DATA =>
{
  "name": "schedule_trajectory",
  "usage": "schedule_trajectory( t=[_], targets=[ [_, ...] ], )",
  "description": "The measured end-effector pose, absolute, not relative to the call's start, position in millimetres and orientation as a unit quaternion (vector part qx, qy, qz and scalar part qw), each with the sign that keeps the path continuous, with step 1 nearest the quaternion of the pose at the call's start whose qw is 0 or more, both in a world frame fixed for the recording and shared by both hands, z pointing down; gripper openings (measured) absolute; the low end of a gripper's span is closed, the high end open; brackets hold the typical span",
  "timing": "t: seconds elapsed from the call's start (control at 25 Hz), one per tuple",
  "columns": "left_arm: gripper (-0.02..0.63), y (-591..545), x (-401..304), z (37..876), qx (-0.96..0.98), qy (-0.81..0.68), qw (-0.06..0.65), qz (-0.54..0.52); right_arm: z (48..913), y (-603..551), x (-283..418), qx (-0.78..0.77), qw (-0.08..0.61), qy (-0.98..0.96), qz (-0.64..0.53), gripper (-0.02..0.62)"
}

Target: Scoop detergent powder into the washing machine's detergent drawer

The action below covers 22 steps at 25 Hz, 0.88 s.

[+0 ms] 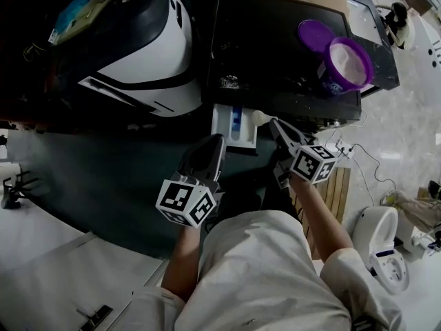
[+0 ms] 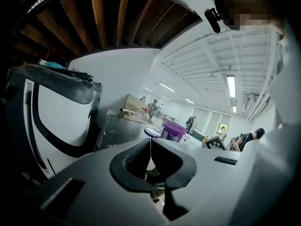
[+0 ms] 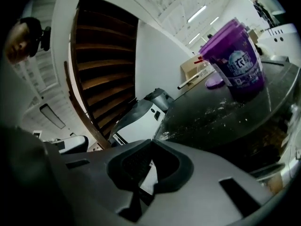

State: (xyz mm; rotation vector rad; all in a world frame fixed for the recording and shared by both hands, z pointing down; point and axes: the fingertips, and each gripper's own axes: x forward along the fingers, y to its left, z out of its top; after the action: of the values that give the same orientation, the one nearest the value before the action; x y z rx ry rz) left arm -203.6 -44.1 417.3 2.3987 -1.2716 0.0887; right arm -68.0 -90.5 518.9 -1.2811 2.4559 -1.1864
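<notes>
Holding both grippers at the open drawer, fingers closed on nothing.

Nearest the person, the left gripper [image 1: 217, 142] sits just below and left of the drawer [image 1: 234, 125], its fingers [image 2: 134, 160] pressed tip to tip with nothing between them. The right gripper [image 1: 275, 125] is just right of the drawer, its fingers [image 3: 131, 166] likewise pressed together and empty. The drawer is white with a blue part inside and is pulled out from the front edge of the dark machine top [image 1: 269, 54], a surface dotted with white specks. Beyond the drawer and to its right, the purple tub [image 1: 348, 64] stands open on that surface, pale contents showing, with its lid [image 1: 315, 34] lying just beside it, farther back. Left of the drawer stands a white-and-black appliance [image 1: 148, 54].
</notes>
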Motion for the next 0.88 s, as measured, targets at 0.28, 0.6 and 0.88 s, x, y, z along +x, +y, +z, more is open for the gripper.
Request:
schedule_trajectory(
  t=[0.28, 0.6, 0.88],
  targets=[
    [0.020, -35.8, -214.7, 421.2, 0.858, -0.466, 0.214, 0.032, 530.5, -90.3, -86.0, -0.431, -0.005, 0.845, -0.316, 0.009],
    [0.020, -30.3, -230.1, 423.6, 0.852, -0.476, 0.215, 0.031, 538.1, -85.0, -105.0, -0.440, -0.101, 0.874, -0.179, 0.009],
    [0.020, -26.4, -235.5, 425.9, 0.850, -0.478, 0.219, 0.030, 544.8, -80.9, -117.2, -0.435, -0.153, 0.881, -0.111, 0.009]
  ],
)
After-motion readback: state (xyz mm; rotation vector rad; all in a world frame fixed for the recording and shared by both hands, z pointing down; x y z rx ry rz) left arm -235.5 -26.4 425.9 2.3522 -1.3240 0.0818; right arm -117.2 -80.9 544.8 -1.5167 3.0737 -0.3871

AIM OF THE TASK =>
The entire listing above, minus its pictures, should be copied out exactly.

RESULT OF THE EXERCISE =>
{
  "name": "schedule_trajectory",
  "usage": "schedule_trajectory( t=[_], targets=[ [_, ...] ], )",
  "description": "The measured end-effector pose, absolute, not relative to the call's start, position in millimetres and orientation as a unit quaternion (vector part qx, qy, qz and scalar part qw), each with the sign that keeps the path continuous, with step 1 nearest the quaternion of the pose at the call's start whose qw is 0 or more, both in a world frame fixed for the recording and shared by both hands, z pointing down; gripper openings (measured) absolute; the low end of a gripper's span is closed, the high end open; brackets hold the typical span",
  "timing": "t: seconds elapsed from the call's start (control at 25 Hz), one per tuple",
  "columns": "left_arm: gripper (-0.02..0.63), y (-591..545), x (-401..304), z (37..876), qx (-0.96..0.98), qy (-0.81..0.68), qw (-0.06..0.65), qz (-0.54..0.52); right_arm: z (48..913), y (-603..551), x (-283..418), qx (-0.78..0.77), qw (-0.08..0.61), qy (-0.98..0.96), qz (-0.64..0.53), gripper (-0.02..0.62)"
}

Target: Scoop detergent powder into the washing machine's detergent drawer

The action below covers 22 steps at 25 Hz, 0.88 s.

[+0 ms] 
[+0 ms] 
[+0 ms] 

State: (xyz mm; rotation vector rad; all in a world frame fixed for the recording and shared by both hands, z pointing down; point and axes: the fingertips, and each gripper's own axes: x forward along the fingers, y to its left, z out of its top; after the action: of the values that give the same orientation, the one nearest the value before the action; x y z rx ry rz) left arm -203.6 -44.1 417.3 2.3987 -1.2716 0.0887; right arm -68.0 -90.5 518.9 -1.2811 2.4559 -1.1864
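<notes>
Holding both grippers at the open drawer, fingers closed on nothing.

Nearest the person, the left gripper [image 1: 217, 142] sits just below and left of the drawer [image 1: 234, 125], its fingers [image 2: 134, 160] pressed tip to tip with nothing between them. The right gripper [image 1: 275, 125] is just right of the drawer, its fingers [image 3: 131, 166] likewise pressed together and empty. The drawer is white with a blue part inside and is pulled out from the front edge of the dark machine top [image 1: 269, 54], a surface dotted with white specks. Beyond the drawer and to its right, the purple tub [image 1: 348, 64] stands open on that surface, pale contents showing, with its lid [image 1: 315, 34] lying just beside it, farther back. Left of the drawer stands a white-and-black appliance [image 1: 148, 54].
</notes>
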Motion for the next 0.88 s, as measured, targets at 0.28, 0.6 and 0.88 s, x, y, z along +x, +y, +z, more is open for the gripper.
Request:
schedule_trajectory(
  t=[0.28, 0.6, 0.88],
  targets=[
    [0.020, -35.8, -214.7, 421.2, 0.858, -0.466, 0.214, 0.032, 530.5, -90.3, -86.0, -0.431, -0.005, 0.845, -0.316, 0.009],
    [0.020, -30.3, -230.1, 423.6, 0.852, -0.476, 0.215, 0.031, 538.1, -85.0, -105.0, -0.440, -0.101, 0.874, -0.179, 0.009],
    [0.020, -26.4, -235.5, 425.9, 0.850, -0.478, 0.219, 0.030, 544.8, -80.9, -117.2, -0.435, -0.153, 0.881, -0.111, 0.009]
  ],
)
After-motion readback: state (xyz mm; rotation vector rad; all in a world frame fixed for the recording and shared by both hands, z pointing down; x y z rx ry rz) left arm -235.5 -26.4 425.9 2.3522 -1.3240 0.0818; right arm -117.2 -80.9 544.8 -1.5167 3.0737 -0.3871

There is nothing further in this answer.